**Description of the task**
Repeat the data word for word and skip the pictures.

◆ ◆ ◆ ◆ ◆

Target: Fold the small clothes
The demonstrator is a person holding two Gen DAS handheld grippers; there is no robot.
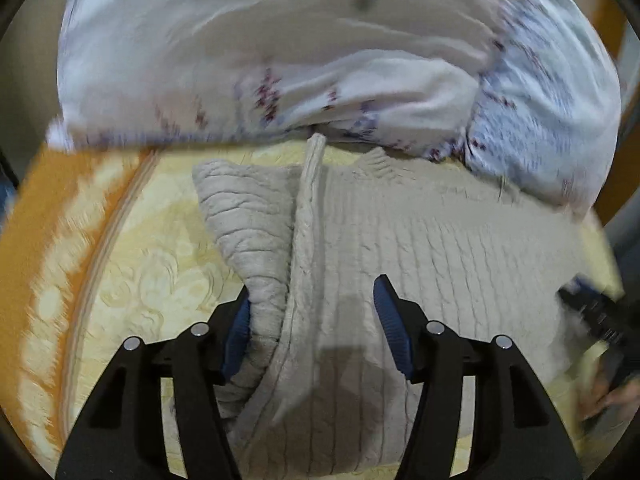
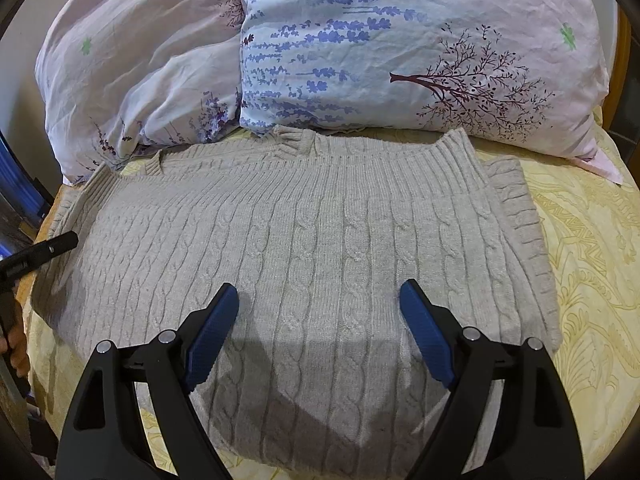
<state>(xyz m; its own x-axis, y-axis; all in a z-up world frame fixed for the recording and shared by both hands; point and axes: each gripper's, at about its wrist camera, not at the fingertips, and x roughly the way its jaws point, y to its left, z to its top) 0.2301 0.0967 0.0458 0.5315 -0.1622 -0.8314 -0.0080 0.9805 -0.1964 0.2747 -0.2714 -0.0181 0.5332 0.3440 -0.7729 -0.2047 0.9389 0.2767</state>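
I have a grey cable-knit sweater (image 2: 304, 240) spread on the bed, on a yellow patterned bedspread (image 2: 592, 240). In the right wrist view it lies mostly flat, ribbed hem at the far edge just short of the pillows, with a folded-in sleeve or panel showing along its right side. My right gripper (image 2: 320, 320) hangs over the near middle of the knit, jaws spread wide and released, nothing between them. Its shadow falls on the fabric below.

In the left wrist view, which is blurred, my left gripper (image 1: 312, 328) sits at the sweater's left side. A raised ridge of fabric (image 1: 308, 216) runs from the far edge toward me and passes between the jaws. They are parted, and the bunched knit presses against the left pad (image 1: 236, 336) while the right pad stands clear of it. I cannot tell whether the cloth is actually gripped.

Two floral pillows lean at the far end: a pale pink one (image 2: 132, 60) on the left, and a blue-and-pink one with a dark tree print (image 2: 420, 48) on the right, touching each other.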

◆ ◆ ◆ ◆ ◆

**Response**
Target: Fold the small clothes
The demonstrator is a person holding two Gen DAS handheld grippers; there is no robot.
<state>(xyz m; its own x-axis, y-axis; all in a z-up world frame fixed for the recording and shared by both hands; point and axes: each gripper's, at about its wrist camera, not at the fingertips, and x roughly the way its jaws point, y to its left, z to its top) 0.2301 0.0967 0.0458 0.5315 -0.1622 -0.8314 -0.0080 0.9805 -0.1964 0.2747 -0.2714 -0.0181 0.5332 0.3440 -0.7729 -0.2047 0.9389 0.2767</state>
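I have a grey cable-knit sweater (image 2: 304, 240) spread on the bed, on a yellow patterned bedspread (image 2: 592, 240). In the right wrist view it lies mostly flat, ribbed hem at the far edge just short of the pillows, with a folded-in sleeve or panel showing along its right side. My right gripper (image 2: 320, 320) hangs over the near middle of the knit, jaws spread wide and released, nothing between them. Its shadow falls on the fabric below.

In the left wrist view, which is blurred, my left gripper (image 1: 312, 328) sits at the sweater's left side. A raised ridge of fabric (image 1: 308, 216) runs from the far edge toward me and passes between the jaws. They are parted, and the bunched knit presses against the left pad (image 1: 236, 336) while the right pad stands clear of it. I cannot tell whether the cloth is actually gripped.

Two floral pillows lean at the far end: a pale pink one (image 2: 132, 60) on the left, and a blue-and-pink one with a dark tree print (image 2: 420, 48) on the right, touching each other.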

That completes the output for this exercise.